Her Brexit deal, which was not that different, was rejected by Westminster three times before she was herself ejected from her post.

But the UK is not the only one in Europe to dither on important legislation.

For its part, the Finnish EU presidency aims to revive talks on an anti-discrimination bill to help defend minorities in Europe.

"Women, persons with disabilities, LGTBI people, ethnic minorities, including Roma and immigrants, and poor people are considered to run the highest risk of being discriminated against," the EU Council said in a preparatory memo to a meeting of employment and social affairs ministers in Luxembourg on Thursday.

But the landmark EU bill, first tabled in 2008, has failed to get unanimous support from member states "despite the efforts of more than 20 presidencies", the memo noted.

Normal business aside, MEPs will be wondering whom Croatia, France, and Romania might put forward in the coming days as their European Commission nominees.

The new candidates are needed after the European Parliament rejected those three states' initial picks due to financial improprieties.

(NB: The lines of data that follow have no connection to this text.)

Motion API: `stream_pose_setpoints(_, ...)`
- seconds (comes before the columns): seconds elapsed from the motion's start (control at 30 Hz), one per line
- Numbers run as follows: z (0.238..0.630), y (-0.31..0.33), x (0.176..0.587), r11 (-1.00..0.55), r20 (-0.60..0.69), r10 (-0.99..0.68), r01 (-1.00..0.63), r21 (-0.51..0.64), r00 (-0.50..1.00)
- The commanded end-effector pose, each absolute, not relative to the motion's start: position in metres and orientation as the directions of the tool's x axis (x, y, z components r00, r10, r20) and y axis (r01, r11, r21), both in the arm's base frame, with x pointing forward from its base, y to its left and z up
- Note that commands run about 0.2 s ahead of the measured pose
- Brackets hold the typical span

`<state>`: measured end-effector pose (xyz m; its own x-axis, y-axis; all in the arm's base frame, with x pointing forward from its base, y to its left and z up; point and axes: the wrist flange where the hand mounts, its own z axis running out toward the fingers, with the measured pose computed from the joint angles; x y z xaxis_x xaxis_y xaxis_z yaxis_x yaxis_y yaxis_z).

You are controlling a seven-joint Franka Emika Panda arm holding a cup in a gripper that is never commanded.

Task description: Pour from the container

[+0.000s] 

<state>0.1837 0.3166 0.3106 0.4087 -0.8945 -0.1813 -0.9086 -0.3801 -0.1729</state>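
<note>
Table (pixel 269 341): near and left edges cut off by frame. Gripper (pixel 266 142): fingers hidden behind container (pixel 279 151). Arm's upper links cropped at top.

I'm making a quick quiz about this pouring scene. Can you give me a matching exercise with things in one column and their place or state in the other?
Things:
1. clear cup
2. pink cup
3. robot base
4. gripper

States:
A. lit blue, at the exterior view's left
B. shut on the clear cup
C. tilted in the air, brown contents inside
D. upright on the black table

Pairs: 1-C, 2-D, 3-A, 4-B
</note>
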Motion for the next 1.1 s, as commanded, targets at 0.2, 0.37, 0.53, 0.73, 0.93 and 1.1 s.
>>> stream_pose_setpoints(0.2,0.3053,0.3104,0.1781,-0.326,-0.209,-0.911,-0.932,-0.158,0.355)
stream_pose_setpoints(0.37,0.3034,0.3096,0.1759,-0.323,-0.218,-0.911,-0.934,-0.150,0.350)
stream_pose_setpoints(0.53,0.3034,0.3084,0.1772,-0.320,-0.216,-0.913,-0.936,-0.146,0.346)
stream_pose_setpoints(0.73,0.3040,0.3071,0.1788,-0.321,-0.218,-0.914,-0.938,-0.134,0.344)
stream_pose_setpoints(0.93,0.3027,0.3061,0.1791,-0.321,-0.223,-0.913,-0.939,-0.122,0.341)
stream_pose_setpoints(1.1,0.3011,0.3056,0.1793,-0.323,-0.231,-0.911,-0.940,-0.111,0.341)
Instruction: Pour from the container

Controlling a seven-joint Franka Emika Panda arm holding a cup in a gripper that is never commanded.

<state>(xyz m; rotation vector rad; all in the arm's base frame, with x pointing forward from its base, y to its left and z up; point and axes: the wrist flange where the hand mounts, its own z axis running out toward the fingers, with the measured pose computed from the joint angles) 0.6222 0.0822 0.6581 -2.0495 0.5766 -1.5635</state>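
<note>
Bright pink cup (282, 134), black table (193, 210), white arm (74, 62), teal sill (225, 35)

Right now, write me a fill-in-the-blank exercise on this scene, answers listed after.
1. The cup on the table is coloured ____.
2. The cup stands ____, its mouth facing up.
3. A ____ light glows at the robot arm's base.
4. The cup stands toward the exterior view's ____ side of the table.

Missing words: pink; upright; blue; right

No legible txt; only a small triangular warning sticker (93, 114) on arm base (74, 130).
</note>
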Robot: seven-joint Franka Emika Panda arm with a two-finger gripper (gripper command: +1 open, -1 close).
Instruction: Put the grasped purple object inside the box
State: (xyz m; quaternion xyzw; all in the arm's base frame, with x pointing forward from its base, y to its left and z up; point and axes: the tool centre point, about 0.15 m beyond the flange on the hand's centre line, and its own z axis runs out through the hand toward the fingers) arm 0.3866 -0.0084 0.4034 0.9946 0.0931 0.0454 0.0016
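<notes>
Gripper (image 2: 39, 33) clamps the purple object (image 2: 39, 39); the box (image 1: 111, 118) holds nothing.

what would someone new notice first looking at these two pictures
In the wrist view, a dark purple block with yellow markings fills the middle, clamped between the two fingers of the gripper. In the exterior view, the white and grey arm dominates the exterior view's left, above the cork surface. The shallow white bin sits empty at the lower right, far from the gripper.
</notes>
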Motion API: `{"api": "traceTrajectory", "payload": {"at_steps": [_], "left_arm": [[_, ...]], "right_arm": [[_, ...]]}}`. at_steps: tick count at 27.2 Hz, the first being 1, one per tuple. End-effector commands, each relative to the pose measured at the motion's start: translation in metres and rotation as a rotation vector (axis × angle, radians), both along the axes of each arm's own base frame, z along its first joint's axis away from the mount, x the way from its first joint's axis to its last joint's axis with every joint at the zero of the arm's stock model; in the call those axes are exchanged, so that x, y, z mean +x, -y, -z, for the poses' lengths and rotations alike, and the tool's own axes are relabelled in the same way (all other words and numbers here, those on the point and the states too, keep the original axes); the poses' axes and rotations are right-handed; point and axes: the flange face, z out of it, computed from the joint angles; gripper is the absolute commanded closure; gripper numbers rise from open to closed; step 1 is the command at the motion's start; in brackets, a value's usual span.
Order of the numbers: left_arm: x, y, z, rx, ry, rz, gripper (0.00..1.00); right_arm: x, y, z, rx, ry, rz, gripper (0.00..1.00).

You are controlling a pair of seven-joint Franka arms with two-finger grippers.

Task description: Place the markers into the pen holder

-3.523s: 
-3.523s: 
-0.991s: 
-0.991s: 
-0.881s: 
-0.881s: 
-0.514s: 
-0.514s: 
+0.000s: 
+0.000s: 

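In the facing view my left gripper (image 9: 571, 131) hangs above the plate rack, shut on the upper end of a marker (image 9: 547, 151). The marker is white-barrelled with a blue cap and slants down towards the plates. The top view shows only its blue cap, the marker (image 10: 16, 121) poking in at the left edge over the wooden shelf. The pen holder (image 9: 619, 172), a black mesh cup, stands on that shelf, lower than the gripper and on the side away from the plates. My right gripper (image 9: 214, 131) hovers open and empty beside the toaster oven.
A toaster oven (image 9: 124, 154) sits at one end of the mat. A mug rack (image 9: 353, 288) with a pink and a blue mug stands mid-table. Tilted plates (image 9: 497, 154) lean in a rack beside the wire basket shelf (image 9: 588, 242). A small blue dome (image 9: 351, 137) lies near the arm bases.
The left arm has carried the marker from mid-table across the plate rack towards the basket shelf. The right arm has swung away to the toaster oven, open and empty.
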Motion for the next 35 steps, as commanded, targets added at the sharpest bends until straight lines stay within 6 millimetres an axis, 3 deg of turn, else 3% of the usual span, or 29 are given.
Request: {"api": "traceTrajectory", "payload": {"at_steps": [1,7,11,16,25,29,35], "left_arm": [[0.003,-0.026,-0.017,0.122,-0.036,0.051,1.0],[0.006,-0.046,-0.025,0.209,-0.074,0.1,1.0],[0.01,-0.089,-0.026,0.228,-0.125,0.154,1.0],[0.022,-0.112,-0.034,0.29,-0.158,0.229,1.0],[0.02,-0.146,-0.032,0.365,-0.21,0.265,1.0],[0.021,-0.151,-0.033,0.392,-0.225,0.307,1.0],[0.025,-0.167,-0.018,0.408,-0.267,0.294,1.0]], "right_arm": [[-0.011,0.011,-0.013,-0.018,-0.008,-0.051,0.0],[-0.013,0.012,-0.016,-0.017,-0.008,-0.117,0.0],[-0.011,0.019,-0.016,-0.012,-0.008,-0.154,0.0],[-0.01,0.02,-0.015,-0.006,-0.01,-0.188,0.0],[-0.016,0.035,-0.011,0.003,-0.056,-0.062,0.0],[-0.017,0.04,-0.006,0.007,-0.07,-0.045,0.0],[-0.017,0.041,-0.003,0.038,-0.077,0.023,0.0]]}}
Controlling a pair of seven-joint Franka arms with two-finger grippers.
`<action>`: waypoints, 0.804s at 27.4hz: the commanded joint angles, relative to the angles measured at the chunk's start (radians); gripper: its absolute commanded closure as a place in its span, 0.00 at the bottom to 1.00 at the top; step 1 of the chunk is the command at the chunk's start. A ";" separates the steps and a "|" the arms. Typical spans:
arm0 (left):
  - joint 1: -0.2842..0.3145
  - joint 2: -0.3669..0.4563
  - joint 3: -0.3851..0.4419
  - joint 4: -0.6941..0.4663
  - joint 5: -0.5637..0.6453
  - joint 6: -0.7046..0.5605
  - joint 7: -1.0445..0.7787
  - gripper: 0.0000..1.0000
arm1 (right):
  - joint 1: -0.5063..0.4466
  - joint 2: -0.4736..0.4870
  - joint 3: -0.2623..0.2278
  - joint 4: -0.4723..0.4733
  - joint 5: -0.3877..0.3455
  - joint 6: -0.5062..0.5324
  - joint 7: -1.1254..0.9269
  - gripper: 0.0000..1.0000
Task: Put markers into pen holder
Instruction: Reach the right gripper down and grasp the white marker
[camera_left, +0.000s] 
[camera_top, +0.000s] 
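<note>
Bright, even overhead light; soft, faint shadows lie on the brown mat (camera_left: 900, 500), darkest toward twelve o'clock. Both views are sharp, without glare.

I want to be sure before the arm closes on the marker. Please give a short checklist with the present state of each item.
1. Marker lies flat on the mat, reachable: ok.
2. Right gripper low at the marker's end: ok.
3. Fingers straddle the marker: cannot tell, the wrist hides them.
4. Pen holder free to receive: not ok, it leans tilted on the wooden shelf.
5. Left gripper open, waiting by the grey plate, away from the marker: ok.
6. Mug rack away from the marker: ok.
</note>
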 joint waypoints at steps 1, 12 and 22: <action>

Speculation at the EU summit last Thursday and Friday said France might pick the EU's Brexit negotiator and former French politician Michel Barnier to do the job.

But whatever names pop out of the that, it will be too late to for MEPs to vote on the new commission team as originally planned, on Wednesday, or for the new 'college' of commissioners to take up office on 1 November.

The nominations hiatus will leave MEPs to take care of day-to-day business, such as a debate on Monday on the effects of the collapse of Thomas Cook, a British holiday firm which left 600,000 Europeans stranded round the world when it bust.

MEPs will also discuss Turkey's invasion of Syria on Wednesday and vote on next year's EU budget the same day.

Further afield, the EU's foreign relations chief, Federica Mogherini, will also travel to Japan for the coronation of its new emperor on Tuesday.

But her global diplomacy comes as the EU struggles to painting its credibility on foreign policy after a French veto torpedoed Western Balkans enlargement plans last week.